- PROBLEM STATEMENT
The expected answer is the set of lines in the data below between the line holding "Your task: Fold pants" and the line holding "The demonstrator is", inclusive, written out exactly.

[Data excerpts]
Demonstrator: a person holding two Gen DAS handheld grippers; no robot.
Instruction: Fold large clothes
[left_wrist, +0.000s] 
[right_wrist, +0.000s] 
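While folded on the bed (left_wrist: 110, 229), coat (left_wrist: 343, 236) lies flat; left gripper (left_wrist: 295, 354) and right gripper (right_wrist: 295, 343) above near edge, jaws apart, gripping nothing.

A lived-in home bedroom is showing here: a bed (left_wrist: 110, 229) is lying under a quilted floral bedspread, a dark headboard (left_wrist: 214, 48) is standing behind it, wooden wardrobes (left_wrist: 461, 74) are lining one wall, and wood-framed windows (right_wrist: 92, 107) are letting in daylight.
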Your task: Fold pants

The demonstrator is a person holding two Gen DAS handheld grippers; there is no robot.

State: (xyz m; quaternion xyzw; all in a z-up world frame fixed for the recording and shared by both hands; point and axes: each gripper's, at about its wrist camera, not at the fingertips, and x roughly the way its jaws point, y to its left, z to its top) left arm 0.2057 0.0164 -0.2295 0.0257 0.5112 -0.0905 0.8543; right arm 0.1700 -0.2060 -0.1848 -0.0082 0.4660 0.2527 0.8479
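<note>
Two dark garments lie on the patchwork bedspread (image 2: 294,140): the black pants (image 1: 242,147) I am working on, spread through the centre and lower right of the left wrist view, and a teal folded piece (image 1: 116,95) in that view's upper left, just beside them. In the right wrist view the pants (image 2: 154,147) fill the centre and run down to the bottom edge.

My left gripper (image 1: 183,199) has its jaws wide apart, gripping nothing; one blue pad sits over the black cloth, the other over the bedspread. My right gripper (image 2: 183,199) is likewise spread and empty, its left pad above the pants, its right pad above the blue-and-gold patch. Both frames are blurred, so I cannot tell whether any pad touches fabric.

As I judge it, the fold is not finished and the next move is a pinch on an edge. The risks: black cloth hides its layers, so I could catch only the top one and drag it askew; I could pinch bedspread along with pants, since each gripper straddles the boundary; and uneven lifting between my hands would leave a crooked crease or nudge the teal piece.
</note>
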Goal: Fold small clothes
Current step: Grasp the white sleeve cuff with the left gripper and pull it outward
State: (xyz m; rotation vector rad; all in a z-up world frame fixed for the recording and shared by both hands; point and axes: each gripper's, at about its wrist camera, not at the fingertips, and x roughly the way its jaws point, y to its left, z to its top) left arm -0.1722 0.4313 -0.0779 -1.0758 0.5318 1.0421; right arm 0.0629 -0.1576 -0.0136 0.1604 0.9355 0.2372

- ANSWER SPACE
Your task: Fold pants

The demonstrator is a person holding two Gen DAS handheld grippers; there is no robot.

That completes the response.